The performance results of the Strategic Growth composite are calculated by linking the asset-weighted quarterly returns of the Alliance Large Cap Growth composite for the period 1979 through 2000 with those of Strategic Growth thereafter. The quarterly asset-weighted returns are geometrically linked to calculate cumulative and/or annualized rates of return for various periods. Alliance Large Cap Growth differs from Strategic Growth, which is offered exclusively to clients of the Bernstein Investment Research and Management unit of Alliance Capital Management L.P., in that, among other things, Strategic Growth offers tax management and may contain fewer stocks.

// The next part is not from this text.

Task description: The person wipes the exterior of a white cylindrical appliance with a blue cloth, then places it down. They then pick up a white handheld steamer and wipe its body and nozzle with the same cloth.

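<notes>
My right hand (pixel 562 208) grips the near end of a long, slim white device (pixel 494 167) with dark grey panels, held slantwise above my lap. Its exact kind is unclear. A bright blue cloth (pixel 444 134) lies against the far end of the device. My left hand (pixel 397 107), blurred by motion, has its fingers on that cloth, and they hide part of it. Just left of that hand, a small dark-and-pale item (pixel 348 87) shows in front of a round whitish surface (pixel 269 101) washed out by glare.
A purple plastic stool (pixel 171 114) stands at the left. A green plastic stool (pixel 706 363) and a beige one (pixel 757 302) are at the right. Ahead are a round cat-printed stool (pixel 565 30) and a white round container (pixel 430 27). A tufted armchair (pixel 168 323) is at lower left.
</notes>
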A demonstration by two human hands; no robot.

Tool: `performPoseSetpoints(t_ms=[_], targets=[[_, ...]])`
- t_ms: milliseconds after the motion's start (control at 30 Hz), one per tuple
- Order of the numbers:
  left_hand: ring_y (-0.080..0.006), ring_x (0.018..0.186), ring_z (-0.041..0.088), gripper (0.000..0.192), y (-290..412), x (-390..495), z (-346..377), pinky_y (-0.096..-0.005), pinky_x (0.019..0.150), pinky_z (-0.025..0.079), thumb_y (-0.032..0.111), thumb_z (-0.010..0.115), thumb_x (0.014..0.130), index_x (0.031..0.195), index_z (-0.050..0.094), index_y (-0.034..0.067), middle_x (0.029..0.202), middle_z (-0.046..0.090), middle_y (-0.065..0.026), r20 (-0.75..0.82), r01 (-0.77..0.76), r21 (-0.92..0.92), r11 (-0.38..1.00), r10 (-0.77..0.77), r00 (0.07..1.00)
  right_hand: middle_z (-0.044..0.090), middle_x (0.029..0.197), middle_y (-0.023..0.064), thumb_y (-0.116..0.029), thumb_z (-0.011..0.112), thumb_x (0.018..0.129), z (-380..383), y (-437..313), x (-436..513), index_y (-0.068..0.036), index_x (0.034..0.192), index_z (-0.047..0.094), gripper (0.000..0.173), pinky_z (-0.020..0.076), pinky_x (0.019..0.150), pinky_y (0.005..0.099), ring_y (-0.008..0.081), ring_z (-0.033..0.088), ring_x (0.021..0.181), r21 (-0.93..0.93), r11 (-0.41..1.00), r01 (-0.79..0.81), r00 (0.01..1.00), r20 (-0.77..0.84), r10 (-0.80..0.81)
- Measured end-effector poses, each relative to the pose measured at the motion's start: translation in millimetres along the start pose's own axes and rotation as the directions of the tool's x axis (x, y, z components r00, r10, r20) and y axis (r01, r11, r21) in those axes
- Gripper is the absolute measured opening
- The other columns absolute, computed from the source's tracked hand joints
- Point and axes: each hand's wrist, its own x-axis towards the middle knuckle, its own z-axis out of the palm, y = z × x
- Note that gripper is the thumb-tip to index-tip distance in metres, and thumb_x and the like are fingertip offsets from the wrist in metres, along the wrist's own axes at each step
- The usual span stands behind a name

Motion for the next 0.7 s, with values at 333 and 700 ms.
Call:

Alliance Large Cap Growth Composite Methodology (1979-2000) – Monthly market values include income accruals and reflect the daily weighting of cash flows. The Alliance Large Cap Growth composite results are asset-weighted on a monthly basis. The quarterly composite performance figures are computed by linking the monthly returns, resulting in a time-weighted rate of return. The composite includes fee-paying discretionary tax-exempt accounts with assets over $10 million not subject to significant investment restrictions imposed by clients. The composite includes the equity segment of balanced accounts. In these equity portfolios, the asset-allocation mix is generally determined by client guidelines and cash flows are allocated in accordance with these guidelines. Fee structures exclude accounts with performance-based fee arrangements. Net-of-fee performance figures reflect the compounding effect of such fees.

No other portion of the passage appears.